# EXERCISE REQUIREMENTS:
How many lines in the listing below contain the string "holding"? Say only the number.

------------------------------------

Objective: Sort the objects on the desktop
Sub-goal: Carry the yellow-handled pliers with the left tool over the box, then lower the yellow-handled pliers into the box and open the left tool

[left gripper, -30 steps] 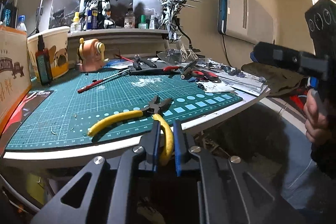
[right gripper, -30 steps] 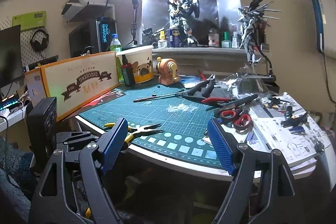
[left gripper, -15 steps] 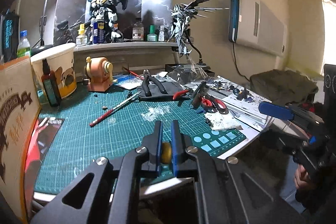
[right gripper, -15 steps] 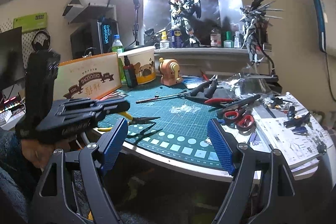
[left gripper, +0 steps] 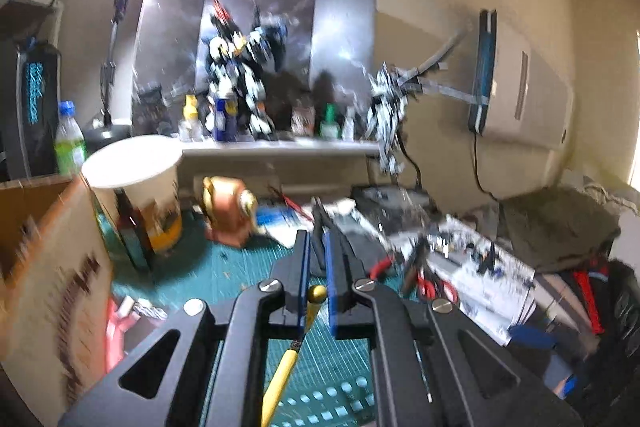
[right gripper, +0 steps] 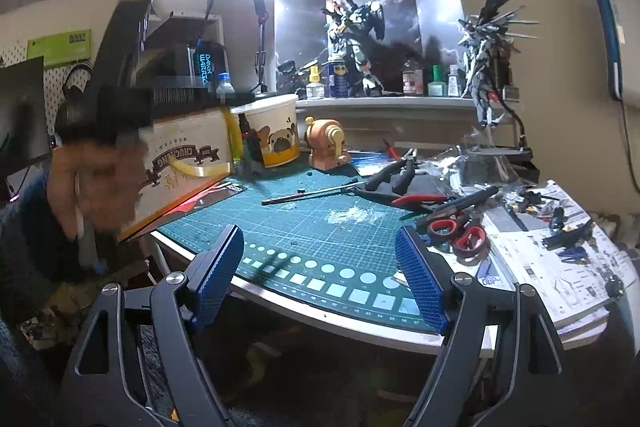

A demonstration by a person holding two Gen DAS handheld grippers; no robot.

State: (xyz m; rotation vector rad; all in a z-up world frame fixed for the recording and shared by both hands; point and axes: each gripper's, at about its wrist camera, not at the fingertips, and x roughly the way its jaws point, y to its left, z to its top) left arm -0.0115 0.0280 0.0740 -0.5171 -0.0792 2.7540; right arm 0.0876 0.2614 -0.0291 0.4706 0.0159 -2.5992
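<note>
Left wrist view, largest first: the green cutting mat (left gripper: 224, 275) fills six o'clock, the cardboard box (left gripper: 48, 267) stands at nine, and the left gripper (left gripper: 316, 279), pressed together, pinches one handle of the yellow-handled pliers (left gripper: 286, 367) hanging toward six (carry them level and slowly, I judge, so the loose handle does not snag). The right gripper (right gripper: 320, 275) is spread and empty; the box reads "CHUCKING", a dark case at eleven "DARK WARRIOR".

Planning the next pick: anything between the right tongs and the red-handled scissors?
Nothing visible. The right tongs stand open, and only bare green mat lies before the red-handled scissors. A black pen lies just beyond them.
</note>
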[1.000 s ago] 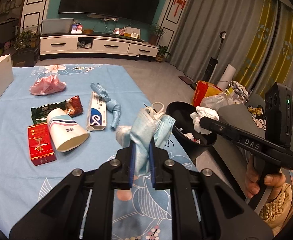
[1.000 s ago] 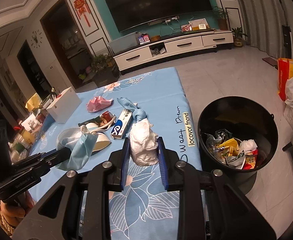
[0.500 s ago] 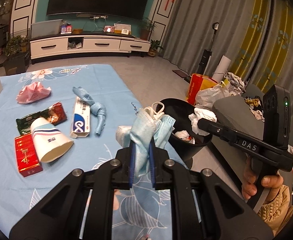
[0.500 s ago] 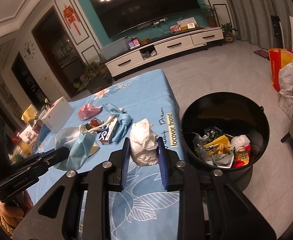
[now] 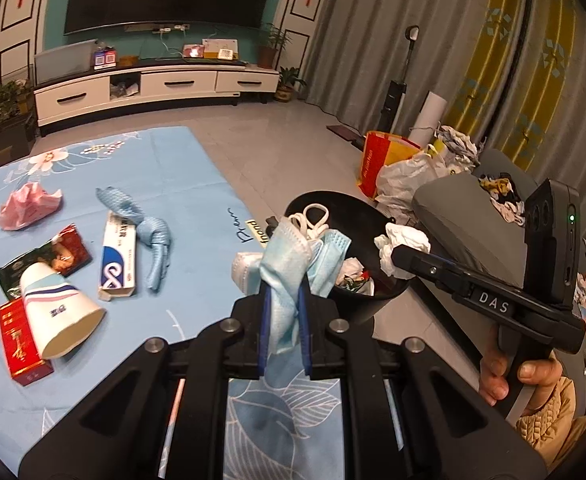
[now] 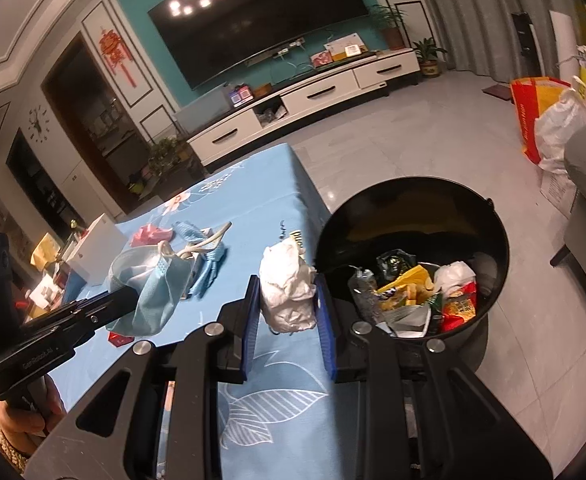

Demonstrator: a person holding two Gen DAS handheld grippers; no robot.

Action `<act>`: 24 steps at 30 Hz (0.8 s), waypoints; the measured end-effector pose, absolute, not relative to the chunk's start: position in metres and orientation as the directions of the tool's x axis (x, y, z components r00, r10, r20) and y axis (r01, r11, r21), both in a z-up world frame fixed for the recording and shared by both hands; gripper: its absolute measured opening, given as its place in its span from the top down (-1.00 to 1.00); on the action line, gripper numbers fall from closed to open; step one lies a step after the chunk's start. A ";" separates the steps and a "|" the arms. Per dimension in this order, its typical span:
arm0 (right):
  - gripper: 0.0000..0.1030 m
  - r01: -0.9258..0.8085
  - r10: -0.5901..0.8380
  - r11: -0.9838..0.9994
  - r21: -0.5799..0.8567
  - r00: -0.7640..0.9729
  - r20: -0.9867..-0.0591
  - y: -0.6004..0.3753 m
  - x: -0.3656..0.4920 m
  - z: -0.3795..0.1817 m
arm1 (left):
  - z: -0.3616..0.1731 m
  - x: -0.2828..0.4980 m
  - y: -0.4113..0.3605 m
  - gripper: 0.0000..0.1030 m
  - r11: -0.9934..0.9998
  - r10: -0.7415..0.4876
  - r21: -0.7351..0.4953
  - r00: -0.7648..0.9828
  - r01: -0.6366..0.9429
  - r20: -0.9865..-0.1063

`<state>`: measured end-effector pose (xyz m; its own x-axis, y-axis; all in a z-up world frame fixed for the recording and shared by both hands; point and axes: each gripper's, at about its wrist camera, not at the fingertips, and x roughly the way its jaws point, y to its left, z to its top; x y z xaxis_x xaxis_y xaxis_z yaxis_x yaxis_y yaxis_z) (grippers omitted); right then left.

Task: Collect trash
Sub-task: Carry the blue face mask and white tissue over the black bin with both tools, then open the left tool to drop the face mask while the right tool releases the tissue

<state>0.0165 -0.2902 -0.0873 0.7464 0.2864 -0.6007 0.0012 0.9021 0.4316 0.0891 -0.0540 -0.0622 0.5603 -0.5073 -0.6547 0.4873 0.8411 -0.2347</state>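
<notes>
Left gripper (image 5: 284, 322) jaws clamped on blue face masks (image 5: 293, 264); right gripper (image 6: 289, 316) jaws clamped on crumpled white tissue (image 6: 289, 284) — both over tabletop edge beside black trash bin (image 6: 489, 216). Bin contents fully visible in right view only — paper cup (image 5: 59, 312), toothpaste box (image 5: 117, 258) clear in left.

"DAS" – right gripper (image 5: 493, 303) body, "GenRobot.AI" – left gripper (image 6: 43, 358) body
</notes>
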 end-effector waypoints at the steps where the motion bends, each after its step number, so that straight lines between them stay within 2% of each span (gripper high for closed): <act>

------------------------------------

# ANSWER TO THE EXERCISE:
2